_Action item_
Within this material, how many lines have the string "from" in them? The answer is a number, with nothing added.

_Recorded data_

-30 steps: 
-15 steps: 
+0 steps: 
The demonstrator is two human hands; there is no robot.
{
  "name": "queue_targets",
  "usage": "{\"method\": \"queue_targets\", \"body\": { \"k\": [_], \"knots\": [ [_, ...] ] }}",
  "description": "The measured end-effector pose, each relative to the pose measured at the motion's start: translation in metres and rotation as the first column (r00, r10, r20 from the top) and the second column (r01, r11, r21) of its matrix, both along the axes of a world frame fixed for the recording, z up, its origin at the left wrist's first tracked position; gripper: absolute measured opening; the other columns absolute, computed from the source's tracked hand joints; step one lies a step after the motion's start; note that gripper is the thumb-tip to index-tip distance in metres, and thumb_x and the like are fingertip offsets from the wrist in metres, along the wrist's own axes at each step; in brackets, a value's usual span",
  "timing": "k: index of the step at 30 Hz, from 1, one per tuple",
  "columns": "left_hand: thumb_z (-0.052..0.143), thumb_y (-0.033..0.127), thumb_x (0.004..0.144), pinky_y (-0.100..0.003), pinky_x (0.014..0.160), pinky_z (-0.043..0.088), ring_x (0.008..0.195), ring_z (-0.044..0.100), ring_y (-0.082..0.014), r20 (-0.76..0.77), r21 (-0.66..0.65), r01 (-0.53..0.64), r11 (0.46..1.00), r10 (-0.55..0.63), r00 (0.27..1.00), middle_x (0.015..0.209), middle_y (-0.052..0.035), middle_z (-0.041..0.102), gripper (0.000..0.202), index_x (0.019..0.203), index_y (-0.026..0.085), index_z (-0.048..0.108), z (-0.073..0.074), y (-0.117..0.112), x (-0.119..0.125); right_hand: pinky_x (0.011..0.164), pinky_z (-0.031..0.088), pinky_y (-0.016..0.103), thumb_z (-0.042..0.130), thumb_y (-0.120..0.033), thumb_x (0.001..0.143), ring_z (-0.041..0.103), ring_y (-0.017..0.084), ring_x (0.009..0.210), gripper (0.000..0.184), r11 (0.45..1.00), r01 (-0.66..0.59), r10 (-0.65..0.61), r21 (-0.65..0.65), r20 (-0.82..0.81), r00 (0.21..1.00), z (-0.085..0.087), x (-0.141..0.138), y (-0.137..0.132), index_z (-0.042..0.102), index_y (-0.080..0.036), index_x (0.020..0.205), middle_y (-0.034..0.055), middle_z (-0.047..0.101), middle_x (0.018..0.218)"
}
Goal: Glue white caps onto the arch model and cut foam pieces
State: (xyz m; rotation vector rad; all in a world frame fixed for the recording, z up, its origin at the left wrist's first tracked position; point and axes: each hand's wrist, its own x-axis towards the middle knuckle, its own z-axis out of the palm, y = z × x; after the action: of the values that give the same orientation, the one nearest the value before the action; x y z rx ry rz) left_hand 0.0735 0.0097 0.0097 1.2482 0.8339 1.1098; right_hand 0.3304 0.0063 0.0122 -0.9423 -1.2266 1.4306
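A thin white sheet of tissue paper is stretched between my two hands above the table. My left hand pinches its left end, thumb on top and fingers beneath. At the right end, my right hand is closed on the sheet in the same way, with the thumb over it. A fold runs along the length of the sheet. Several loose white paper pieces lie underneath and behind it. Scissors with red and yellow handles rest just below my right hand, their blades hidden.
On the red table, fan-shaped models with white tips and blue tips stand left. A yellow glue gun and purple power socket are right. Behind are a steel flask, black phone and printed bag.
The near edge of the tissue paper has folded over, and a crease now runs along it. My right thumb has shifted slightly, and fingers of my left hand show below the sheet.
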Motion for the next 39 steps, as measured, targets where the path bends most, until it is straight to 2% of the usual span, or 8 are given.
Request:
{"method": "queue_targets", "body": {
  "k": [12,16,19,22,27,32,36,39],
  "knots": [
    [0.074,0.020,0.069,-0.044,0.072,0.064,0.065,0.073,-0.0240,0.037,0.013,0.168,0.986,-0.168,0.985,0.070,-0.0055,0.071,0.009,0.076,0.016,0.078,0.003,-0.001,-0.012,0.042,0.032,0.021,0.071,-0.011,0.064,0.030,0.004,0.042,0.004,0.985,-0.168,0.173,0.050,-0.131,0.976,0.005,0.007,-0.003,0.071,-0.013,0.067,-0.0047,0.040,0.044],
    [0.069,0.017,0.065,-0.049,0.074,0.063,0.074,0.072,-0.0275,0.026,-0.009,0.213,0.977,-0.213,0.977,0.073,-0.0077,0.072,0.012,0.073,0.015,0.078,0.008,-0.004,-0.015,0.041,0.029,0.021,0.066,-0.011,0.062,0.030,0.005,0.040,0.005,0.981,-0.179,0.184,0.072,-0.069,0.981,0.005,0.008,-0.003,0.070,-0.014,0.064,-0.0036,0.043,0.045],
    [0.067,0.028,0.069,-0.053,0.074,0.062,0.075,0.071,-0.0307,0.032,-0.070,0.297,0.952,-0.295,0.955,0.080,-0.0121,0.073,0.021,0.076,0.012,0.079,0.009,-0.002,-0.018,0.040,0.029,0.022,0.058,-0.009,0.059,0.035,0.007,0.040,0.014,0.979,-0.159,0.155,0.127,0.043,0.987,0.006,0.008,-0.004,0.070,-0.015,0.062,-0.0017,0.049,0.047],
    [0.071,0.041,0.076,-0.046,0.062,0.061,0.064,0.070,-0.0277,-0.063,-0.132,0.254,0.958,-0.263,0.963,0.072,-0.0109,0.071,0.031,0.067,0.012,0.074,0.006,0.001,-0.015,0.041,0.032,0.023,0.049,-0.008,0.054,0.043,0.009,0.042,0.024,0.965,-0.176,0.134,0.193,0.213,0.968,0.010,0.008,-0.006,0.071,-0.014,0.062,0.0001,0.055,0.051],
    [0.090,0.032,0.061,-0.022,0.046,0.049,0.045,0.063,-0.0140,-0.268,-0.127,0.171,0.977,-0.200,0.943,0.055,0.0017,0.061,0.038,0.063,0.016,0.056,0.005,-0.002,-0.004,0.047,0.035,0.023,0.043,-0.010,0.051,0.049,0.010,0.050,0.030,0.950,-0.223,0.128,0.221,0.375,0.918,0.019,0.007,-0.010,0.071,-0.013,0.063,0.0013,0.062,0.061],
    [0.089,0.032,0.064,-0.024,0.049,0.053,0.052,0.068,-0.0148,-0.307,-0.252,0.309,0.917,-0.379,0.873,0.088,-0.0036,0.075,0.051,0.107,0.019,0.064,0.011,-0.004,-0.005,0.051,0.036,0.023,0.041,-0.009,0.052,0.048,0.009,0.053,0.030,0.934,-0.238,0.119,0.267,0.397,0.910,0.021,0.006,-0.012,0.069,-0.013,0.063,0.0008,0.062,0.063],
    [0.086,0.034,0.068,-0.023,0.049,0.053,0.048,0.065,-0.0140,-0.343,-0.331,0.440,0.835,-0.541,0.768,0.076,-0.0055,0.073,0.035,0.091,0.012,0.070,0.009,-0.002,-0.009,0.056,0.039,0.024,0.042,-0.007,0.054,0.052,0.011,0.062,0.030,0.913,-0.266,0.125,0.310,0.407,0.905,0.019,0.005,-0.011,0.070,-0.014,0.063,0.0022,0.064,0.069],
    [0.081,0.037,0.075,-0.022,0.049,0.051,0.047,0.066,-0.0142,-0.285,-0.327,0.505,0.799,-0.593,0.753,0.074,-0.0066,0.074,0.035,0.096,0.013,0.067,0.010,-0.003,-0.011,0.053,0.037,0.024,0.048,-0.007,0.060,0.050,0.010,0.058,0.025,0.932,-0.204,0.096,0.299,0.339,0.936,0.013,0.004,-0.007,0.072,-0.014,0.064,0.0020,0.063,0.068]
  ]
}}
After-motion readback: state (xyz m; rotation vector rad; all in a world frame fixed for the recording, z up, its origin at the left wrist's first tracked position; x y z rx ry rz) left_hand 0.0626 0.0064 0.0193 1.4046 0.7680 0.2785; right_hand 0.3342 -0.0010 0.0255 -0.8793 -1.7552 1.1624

_Answer to this exercise_
2